__What to work on__
Below are several records. Retype exactly those lines running from the one with "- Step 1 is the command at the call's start" through the one with "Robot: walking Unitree", end lines included, and no others.

Excerpts from a dataset
* * *

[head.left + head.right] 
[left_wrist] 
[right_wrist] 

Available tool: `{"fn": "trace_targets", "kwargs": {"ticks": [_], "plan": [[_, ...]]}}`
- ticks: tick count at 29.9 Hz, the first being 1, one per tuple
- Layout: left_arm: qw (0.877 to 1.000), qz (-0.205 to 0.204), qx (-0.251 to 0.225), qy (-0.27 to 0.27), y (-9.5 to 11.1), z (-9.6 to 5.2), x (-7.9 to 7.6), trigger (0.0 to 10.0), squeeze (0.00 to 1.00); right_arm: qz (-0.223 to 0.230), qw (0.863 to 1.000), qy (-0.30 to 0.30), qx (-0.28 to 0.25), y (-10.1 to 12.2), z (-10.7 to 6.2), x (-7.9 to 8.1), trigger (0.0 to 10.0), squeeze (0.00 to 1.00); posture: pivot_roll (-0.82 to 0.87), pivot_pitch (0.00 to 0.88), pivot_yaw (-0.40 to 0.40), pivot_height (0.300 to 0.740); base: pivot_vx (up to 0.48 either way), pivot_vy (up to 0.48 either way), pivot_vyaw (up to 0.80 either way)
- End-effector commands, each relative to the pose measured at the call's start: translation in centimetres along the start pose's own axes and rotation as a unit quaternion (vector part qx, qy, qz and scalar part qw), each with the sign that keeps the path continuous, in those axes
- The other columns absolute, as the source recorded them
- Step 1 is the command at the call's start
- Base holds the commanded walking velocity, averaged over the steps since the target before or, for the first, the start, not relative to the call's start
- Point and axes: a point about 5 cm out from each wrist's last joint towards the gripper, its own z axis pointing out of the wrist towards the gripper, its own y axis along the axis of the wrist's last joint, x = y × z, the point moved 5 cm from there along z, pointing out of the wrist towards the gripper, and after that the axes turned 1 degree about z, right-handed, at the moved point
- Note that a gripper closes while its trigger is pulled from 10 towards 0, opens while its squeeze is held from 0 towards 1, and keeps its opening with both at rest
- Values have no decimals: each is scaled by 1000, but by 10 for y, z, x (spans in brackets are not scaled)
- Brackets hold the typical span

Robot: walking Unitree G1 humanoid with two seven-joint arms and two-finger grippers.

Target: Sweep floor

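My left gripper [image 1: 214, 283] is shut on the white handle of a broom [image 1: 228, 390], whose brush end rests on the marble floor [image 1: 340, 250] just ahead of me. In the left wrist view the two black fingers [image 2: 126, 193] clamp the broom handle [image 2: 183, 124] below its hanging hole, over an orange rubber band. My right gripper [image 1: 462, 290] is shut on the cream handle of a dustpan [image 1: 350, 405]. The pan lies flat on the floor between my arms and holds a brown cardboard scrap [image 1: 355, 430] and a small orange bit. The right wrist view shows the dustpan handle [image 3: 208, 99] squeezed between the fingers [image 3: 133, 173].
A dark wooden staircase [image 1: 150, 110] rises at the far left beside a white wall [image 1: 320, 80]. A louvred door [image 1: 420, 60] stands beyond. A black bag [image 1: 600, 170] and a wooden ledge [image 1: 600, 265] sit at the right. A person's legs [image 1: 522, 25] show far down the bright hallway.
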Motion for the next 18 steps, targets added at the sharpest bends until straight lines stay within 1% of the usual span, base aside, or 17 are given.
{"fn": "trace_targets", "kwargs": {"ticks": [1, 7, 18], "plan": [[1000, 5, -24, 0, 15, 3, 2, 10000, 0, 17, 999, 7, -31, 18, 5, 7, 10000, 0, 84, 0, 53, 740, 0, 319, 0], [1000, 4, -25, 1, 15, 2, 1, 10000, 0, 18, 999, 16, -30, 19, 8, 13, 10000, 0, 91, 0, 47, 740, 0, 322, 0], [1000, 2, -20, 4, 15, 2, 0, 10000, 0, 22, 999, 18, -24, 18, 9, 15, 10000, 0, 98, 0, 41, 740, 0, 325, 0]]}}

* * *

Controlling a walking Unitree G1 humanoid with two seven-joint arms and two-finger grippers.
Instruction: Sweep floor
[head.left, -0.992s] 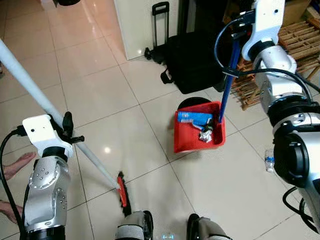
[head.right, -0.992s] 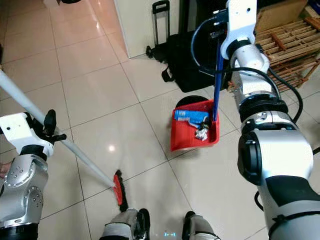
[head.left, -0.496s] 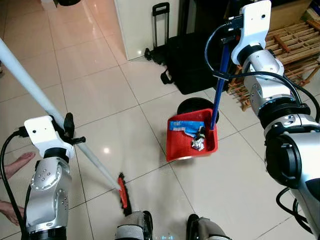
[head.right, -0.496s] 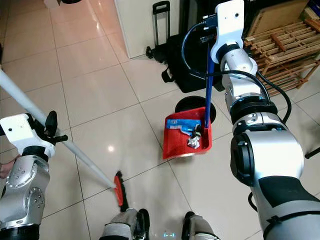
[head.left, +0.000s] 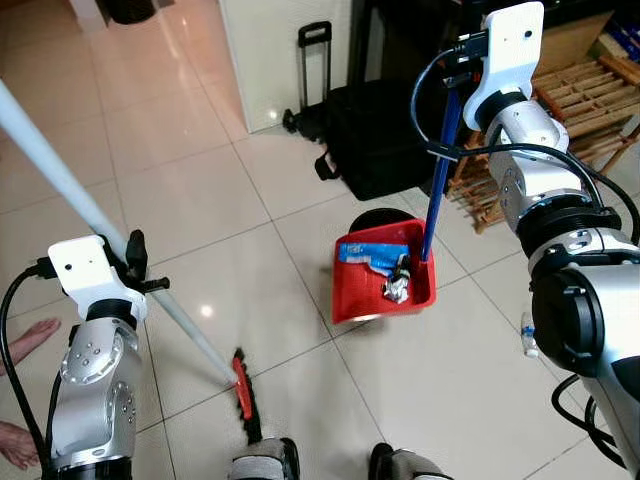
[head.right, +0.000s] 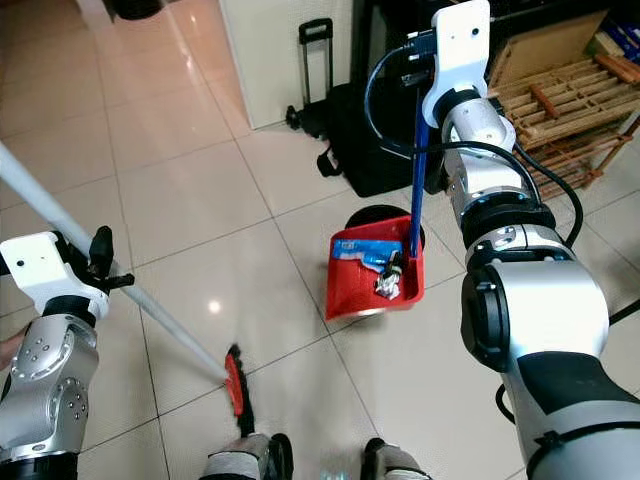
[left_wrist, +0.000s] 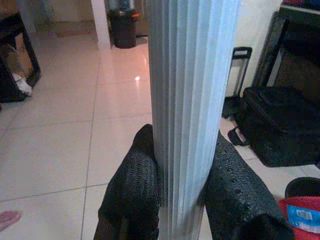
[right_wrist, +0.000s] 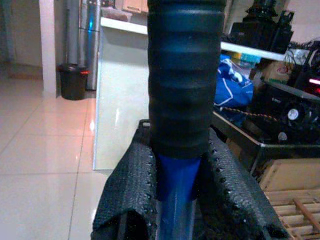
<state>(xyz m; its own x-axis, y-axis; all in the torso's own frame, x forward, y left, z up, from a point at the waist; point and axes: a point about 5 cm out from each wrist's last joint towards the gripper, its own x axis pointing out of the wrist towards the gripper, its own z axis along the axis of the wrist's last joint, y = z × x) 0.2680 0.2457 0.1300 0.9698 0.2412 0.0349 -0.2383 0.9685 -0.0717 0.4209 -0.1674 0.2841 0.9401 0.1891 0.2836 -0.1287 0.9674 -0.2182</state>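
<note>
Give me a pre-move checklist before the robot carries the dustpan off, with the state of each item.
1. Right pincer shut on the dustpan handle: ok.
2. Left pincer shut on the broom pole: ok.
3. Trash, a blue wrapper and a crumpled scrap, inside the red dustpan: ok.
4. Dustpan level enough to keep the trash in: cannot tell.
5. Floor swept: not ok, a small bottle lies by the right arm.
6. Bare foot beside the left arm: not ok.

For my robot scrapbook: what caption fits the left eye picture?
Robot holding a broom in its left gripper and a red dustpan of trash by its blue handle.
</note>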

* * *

__Written reply__
- Step 1 is the command at the call's start
- Base holds the commanded walking velocity, averaged over the steps since the target before or, for the first, the start, not relative to the call's start
- Point and axes: a point about 5 cm out from each wrist's last joint towards the gripper, its own z axis pointing out of the wrist towards the gripper, its own y axis along the axis of the wrist's last joint, x = y × z, the point moved 5 cm from there along z, pointing out of the wrist towards the gripper, and after that the axes turned 1 degree about z, right-handed, at the moved point
- Note that a gripper closes while its trigger is pulled from 10 towards 0, opens while its squeeze is held from 0 towards 1, and keeps its opening with both at rest
- Values have no decimals: each is scaled by 1000, but by 10 for y, z, x (spans in brackets are not scaled)
- Brackets hold the typical span

Robot: walking Unitree G1 humanoid with two seven-joint arms and two-finger grippers.

The required output is now complete.